**To do**
Which lines of the data contain the string "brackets"? Copy every one.

------------------------------------------------------------------------

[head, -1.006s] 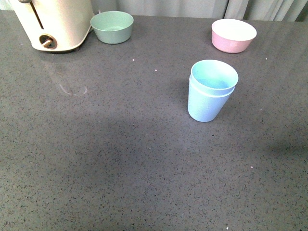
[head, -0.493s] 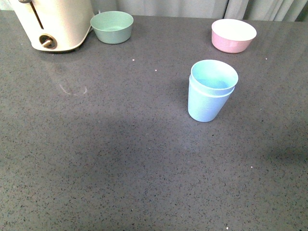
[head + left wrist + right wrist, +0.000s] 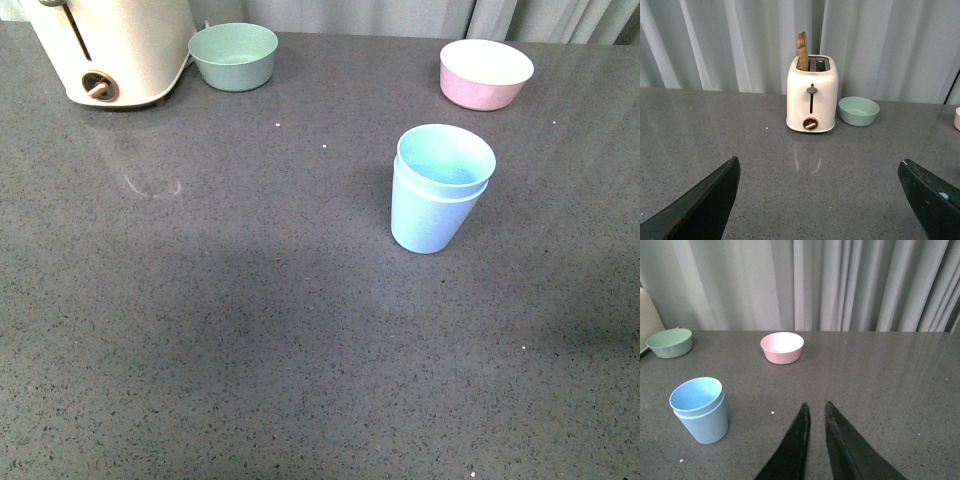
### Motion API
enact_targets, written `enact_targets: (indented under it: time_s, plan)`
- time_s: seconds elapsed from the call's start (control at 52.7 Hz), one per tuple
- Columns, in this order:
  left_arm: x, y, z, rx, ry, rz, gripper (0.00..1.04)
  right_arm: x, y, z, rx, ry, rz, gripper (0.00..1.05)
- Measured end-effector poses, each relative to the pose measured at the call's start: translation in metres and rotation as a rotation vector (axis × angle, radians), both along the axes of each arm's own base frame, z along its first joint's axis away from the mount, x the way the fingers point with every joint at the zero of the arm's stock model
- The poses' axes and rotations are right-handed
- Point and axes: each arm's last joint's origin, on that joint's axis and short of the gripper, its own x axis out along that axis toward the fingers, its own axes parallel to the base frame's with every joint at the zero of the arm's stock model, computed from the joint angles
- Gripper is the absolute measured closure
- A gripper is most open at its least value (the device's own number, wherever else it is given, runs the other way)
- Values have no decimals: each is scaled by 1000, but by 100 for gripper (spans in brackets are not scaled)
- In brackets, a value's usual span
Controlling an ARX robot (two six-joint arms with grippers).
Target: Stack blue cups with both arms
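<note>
Nothing's moved vs a sec ago in the front view, far as I can tell: the blue cups sit exactly where they were, one nested inside the other, upright on the grey bench, a bit right of centre. Neither arm shows in that view.

Left hand is wide open w/ nothing between the fingers, looking at the toaster w/ a slice sticking up, green bowl just beside it. Right hand is nearly closed, just a thin gap, holding nothing; the cups sit off to one side of it, pink bowl beyond.

Imo the stack looks done. Main risk from here: an arm swinging back in and clipping the stack, since it's tall-ish and could tip. Inner cup also looks not fully seated, so a knock could pop it out.
</note>
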Motion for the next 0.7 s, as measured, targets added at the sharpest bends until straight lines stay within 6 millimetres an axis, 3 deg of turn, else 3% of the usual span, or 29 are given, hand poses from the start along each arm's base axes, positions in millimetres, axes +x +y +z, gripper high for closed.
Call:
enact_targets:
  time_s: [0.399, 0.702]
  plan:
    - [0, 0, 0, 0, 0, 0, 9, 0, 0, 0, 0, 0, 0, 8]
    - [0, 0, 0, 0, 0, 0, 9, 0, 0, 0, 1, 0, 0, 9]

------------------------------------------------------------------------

**Response below**
- Values have no decimals: each is scaled by 1000, but by 100 for gripper (spans in brackets are not scaled)
- In brackets, a value's usual span

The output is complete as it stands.